Perhaps I’m a glutton for punishment, but I went ahead and geotagged the entire tomahawk strike on the Shayrat airbase. Now you can see at a glance what areas were struck (and with what level of confidence), and (to the best that can be determined with public images and information) what struck there. drive.google.com/...
- Colors range from red (little doubt of the hit) through orange, yellow to green (clearly not hit). Blue is for pictures, gray for satellite / aerial images, and purple for miscellaneous / unknown. The cluster of purple images on the top is airplane wrecks which could not be pinned down to specific hangars.
- Icon types indicate the type of object struck — hangars (double arch), bunkers (single arch), fuel (gas pump), missile defense (rocket), workshop / auxiliary / staging (industrial sign), aircraft (airplane), crater (explosion) and unknown (question mark).
- Click on an object, then on a picture for high res.
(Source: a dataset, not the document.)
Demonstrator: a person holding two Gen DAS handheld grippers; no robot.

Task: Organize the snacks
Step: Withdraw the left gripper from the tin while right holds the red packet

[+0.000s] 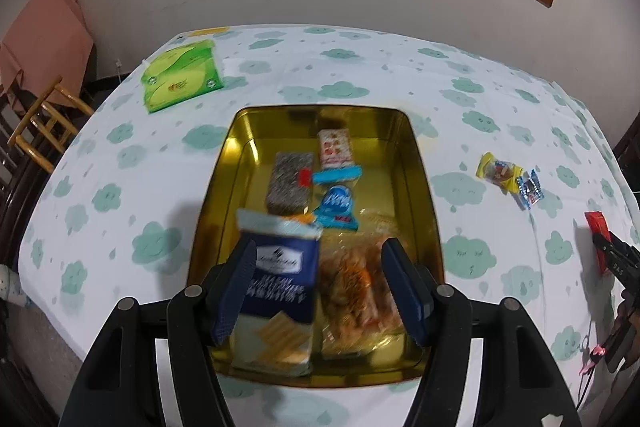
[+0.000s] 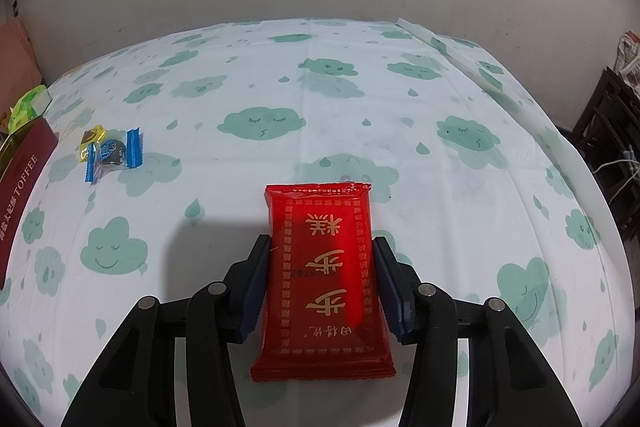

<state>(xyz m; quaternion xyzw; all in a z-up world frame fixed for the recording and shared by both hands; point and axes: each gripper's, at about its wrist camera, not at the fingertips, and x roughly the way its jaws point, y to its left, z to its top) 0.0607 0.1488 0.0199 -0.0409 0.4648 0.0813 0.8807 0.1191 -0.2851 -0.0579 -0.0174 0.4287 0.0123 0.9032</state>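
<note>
Gold metal tin [image 1: 416,163] at 12 o'clock under left gripper [image 1: 318,287], pads apart, dark blue biscuit packet [image 1: 280,287] lying loose inside. Right gripper [image 2: 322,283] clamped on red foil snack packet [image 2: 324,279], on the cloud-print tablecloth [image 2: 360,107]. Probably mid-collection; next, lift and carry toward 9 o'clock into the tin.

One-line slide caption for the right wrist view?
Right gripper closed on a red snack packet over the cloud-print tablecloth, two small wrapped candies waiting at left.
</note>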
Most sites have multiple shots of them, although some only have satellite/aerial or IR shots without ground shots. The combination of satellite and IR however is very useful, as you can see both damage and what was glowing hot.
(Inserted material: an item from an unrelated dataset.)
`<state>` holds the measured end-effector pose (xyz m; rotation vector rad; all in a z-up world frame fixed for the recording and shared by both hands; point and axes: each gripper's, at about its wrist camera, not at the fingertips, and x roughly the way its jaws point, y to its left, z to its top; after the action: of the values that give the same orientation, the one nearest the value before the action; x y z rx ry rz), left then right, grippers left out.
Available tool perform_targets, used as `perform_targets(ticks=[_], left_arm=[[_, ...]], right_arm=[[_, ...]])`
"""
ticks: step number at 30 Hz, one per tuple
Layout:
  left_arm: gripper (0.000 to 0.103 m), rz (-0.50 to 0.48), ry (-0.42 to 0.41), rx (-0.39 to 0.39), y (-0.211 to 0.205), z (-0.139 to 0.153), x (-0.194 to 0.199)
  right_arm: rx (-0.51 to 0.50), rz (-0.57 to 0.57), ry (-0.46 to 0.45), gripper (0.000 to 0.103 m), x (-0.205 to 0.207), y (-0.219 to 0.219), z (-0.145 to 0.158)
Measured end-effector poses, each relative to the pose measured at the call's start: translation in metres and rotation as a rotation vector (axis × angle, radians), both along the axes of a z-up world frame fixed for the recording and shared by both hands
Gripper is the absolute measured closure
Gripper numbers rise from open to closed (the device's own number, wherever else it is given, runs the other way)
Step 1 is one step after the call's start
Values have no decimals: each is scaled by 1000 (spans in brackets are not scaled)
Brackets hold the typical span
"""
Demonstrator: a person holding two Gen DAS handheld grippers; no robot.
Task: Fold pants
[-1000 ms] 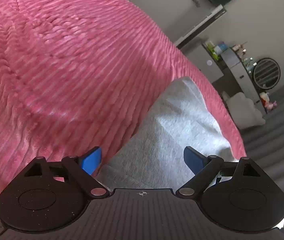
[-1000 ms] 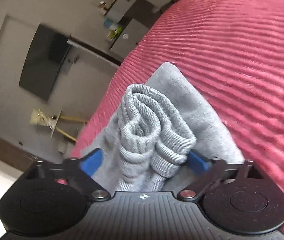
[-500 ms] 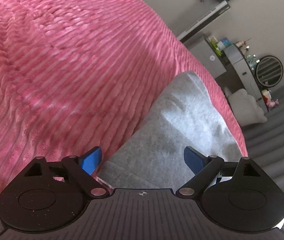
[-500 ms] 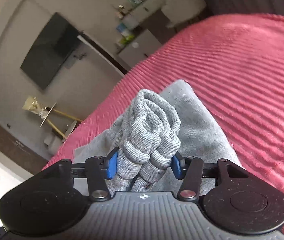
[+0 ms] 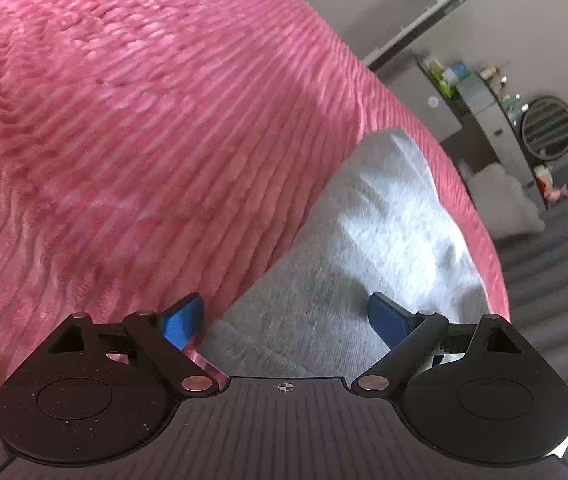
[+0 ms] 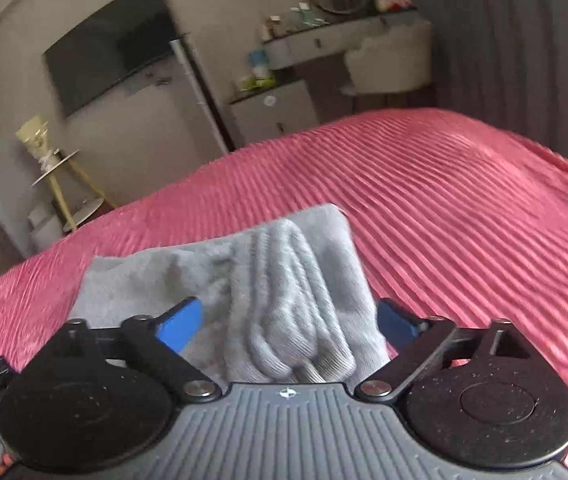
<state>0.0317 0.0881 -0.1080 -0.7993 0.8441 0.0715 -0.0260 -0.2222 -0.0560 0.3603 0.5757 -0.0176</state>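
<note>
- Two grippers in view, one per wrist camera, both over a pink ribbed bedspread (image 5: 131, 128).
- Left gripper (image 5: 286, 316): blue pads spread wide; nothing pinched. Left pad sits over the bedspread edge, right pad over grey cloth.
- Grey pants (image 5: 368, 240) lie flat on the bedspread ahead of the left gripper, near the bed's right-hand edge in that view.
- Right gripper (image 6: 290, 320): jaws opening, pads standing wide apart. The bunched ribbed cuffs (image 6: 284, 300) of the pants (image 6: 155, 280) lie between the pads; neither pad presses on them, with a clear gap at the left pad.
- Cuffs rest on top of the folded grey body of the pants, which lies on the bedspread (image 6: 464, 208).
- Background, right view: wall-mounted dark screen (image 6: 111, 44), dresser (image 6: 344, 44), grey curtain (image 6: 524, 32). Picture is motion-blurred.
</note>
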Motion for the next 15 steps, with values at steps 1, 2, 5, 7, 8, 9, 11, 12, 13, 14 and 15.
perform_targets(ticks=[1, 2, 5, 7, 8, 9, 11, 12, 13, 14, 15], left_arm=[[10, -6, 4, 7, -2, 0, 1], [10, -12, 6, 19, -4, 1, 1], [10, -34, 8, 72, -11, 3, 3], [10, -48, 13, 101, -16, 4, 5], [10, -53, 16, 111, -17, 4, 6], [10, -59, 20, 124, -19, 4, 7], [9, -74, 22, 153, -24, 4, 10], [9, -83, 19, 167, -26, 5, 11], [9, -90, 20, 188, -29, 5, 12], [9, -98, 24, 212, -33, 6, 13], [8, -105, 28, 228, -35, 6, 15]], right_arm=[[-33, 16, -2, 6, 3, 4, 1], [-86, 27, 2, 6, 7, 9, 1], [-246, 38, 82, 6, 27, 22, -15], [-308, 61, 121, 6, 35, 26, -32], [-315, 70, 102, 6, 35, 26, -36], [-317, 73, 86, 6, 34, 26, -37], [-318, 76, 89, 6, 34, 27, -37], [-309, 77, 92, 6, 34, 26, -37], [-283, 71, 100, 6, 35, 24, -38], [-251, 64, 108, 6, 36, 22, -40], [-207, 56, 124, 6, 41, 17, -44]])
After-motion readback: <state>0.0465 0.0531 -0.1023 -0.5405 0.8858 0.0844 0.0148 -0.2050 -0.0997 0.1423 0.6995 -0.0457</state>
What conclusions can we draw? Well, let’s start with looking at what conclusions have already been drawn.
- Jane’s Defence Weekly: If you know private military analysis groups, you know Jane’s. Their summary: “Satellite imagery obtained by Jane's , combined with analysis of video footage released by the Russian Ministry of Defence (MoD), disproves the MoD's assertion that fewer than half the cruise missiles that the United States launched at Syria's Al-Shayrat Air Base on 7 April reached their targets.”
- ISI: Making use of commercial satellites, they cover, with imagery, most of the damage done. Their key conclusions:
- 44 targets hit. Several targets may have hit twice.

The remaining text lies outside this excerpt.